OSLO (Reuters) - Norway’s $1-trillion sovereign wealth fund, the world’s largest, has earned less money because of divestments it has made over the past twelve years due to ethical and environmental considerations, it said on Tuesday.
The fund funnels the proceeds of Norway’s oil and gas production. It invests in around 9,100 companies worldwide and holds on average 1.4 percent of global listed shares.
It is forbidden by law from investing in firms that produce nuclear weapons or landmines, or are involved in serious and systematic human rights violations, among other criteria.
The fund returned 1.6 percentage points less between 2006 and 2017 as a result of exclusions of companies on ethical grounds, according to a report on return and risk it published.
Some 73 companies are excluded on ethical grounds, based on the recommendation of the fund’s ethical watchdog, the Council on Ethics. Another 69 firms are excluded directly by the fund based on their dependence on thermal coal.

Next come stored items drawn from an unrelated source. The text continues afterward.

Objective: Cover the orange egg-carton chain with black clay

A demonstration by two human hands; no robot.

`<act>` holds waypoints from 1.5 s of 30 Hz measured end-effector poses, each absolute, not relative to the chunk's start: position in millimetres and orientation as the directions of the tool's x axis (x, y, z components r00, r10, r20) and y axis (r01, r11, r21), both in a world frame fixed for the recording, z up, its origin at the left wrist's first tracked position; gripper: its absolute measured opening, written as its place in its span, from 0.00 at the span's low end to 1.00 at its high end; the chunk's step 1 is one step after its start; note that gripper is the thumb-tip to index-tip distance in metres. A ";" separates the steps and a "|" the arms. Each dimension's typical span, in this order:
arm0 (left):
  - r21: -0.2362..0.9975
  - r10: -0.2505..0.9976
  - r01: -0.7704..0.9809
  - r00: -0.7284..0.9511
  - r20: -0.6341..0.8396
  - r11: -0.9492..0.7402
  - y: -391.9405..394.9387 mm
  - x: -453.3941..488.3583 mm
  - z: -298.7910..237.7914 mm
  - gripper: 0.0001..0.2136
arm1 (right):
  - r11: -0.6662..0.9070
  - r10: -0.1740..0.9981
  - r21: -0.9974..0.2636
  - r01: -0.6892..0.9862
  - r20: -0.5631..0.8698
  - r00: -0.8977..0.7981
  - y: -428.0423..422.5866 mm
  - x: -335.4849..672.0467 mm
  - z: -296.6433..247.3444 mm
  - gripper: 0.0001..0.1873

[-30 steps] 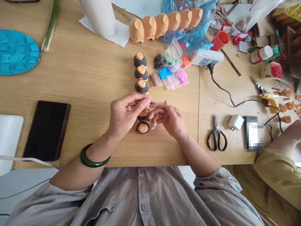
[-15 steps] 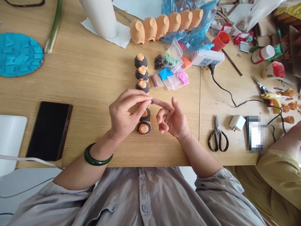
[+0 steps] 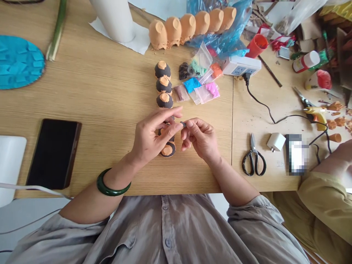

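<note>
My right hand [image 3: 202, 137] is closed, with thumb and index finger pinching a small piece of dark clay [image 3: 183, 124]. My left hand [image 3: 152, 134] has its fingers stretched and apart; its thumb tip meets the left end of that piece. Below the hands runs a column of orange egg-shaped pieces with black bands [image 3: 165, 99], several of them, partly hidden by my left hand. The nearest banded piece [image 3: 168, 149] shows just below my left fingers. A dark green bangle [image 3: 112, 187] circles my left wrist.
Small bags of coloured clay [image 3: 192, 85] lie beyond my right hand, near a white power strip [image 3: 242, 66]. Several plain orange egg shapes [image 3: 188, 27] stand at the back. Scissors [image 3: 254, 156] and a white charger [image 3: 276, 142] lie right; a dark phone [image 3: 54, 153] left. Another person's arm [image 3: 334, 157] is at far right.
My right hand has gone from an outstretched index finger to a pinch, and the dark clay now shows in it. My left fingertips have parted from their pinch. The view has shifted slightly.
</note>
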State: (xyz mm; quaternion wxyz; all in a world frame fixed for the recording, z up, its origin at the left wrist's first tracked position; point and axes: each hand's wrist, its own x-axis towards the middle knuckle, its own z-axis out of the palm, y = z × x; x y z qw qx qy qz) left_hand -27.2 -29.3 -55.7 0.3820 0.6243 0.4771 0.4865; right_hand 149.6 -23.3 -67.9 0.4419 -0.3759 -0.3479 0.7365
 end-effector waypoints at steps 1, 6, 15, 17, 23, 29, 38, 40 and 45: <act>0.947 0.971 0.218 0.074 0.227 -0.238 -29.0 -27.1 -55.7 0.15 | -0.377 0.908 -0.841 -0.389 -0.253 -0.334 -23.3 149.3 -67.9 0.27; 0.930 0.967 0.264 0.056 0.249 -0.255 -28.1 -26.8 -54.2 0.08 | -0.436 0.867 -0.821 -0.369 -0.272 -0.418 -22.5 148.0 -70.1 0.31; 0.944 0.972 0.235 0.086 0.217 -0.232 -27.0 -29.0 -54.8 0.05 | -0.464 0.857 -0.784 -0.413 -0.279 -0.433 -19.0 150.0 -70.7 0.26; 0.924 0.960 0.262 0.093 0.263 -0.278 -26.6 -29.1 -55.6 0.04 | -0.474 0.847 -0.785 -0.399 -0.283 -0.450 -19.3 149.9 -70.7 0.27; 0.916 0.949 0.259 0.149 0.277 -0.308 -24.5 -32.7 -55.2 0.08 | -0.451 0.861 -0.784 -0.426 -0.256 -0.440 -19.5 150.9 -70.1 0.24; 0.854 0.910 0.315 0.135 0.392 -0.414 -24.3 -31.6 -61.4 0.07 | -0.500 0.828 -0.777 -0.383 -0.299 -0.475 -18.1 151.4 -70.7 0.28; 0.845 0.917 0.356 0.144 0.372 -0.399 -23.9 -33.4 -64.6 0.06 | -0.562 0.792 -0.719 -0.410 -0.324 -0.517 -16.6 152.2 -70.5 0.26; 0.840 0.917 0.370 0.147 0.370 -0.398 -23.5 -34.1 -64.3 0.06 | -0.586 0.775 -0.696 -0.415 -0.331 -0.538 -15.8 152.7 -70.7 0.26; 0.840 0.902 0.329 0.165 0.399 -0.432 -22.7 -35.1 -63.3 0.07 | -0.576 0.788 -0.681 -0.452 -0.316 -0.528 -14.1 154.1 -71.3 0.24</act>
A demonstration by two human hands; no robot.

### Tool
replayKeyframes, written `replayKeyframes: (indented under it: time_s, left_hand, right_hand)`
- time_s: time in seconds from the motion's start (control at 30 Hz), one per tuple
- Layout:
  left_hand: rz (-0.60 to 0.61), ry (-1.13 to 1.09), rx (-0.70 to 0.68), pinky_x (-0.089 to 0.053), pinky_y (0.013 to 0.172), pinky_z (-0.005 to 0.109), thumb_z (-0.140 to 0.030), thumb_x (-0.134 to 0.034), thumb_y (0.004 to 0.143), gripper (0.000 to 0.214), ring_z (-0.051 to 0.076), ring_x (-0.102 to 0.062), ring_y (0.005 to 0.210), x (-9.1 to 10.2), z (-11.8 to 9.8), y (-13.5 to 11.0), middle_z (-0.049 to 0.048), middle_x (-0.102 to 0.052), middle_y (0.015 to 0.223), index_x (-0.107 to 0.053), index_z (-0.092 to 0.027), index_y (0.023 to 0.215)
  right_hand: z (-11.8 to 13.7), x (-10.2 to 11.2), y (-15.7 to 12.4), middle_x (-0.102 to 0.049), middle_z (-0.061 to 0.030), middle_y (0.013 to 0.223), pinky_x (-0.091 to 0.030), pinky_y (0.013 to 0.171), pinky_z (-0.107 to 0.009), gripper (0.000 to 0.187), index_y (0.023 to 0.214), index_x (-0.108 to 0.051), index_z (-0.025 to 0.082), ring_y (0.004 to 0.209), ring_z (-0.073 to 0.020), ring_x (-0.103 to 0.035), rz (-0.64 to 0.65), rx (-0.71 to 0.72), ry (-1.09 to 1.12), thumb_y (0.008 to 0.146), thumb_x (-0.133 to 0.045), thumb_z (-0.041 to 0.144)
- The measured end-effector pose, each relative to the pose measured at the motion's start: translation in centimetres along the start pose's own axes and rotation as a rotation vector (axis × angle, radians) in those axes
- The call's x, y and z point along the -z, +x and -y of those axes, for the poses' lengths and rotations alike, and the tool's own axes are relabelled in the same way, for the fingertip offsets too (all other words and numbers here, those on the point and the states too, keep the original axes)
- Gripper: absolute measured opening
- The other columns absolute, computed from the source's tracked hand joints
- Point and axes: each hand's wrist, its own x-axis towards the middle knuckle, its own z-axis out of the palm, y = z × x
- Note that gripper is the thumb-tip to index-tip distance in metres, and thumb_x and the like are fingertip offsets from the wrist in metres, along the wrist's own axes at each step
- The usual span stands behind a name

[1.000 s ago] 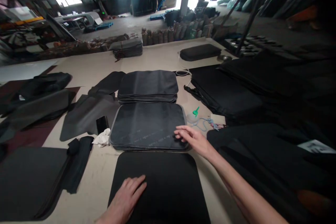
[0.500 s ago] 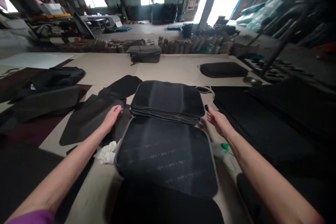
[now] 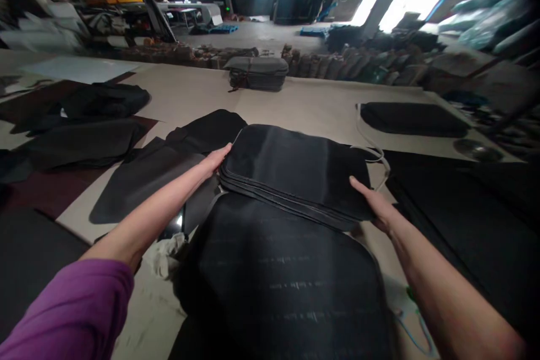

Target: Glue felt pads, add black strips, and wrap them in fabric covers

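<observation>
In front of me lies a stack of black panels with rounded corners (image 3: 291, 163), several layers deep at its near edge. My left hand (image 3: 218, 160) is closed on the left edge of that stack. On the opposite side my right hand (image 3: 375, 201) grips the right edge, its thumb lying on top and its fingers hidden below. Nearer to me is another black panel (image 3: 274, 270), bearing rows of faint pale lettering. Loose dark pieces (image 3: 143, 185) lie beside my left forearm, and a crumpled white cloth (image 3: 165, 256) is below it.
A bundled grey stack (image 3: 257, 73) stands at the table's far side. Another dark stack (image 3: 415, 118) is at the back right, beside a white cord (image 3: 371, 149) and a round metal dish (image 3: 476, 150). Large black sheets (image 3: 459, 208) cover the right side. Dark folded pieces (image 3: 84, 140) lie left.
Both hands have come from beside the stack onto its left and right edges and taken hold. The view has swung, so the scene sits differently in the picture.
</observation>
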Motion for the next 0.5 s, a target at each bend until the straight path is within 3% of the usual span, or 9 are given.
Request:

The biggest loss of 2.4 percentage points was caused by not being invested in products such as tobacco or nuclear weapons.
But there was an upside on some types of investments.
By being divested from firms the fund deemed were involved in severe environmental damage, corruption or gross human rights violations, it earned 0.9 percentage point more than if it had stayed invested in those firms, the report said.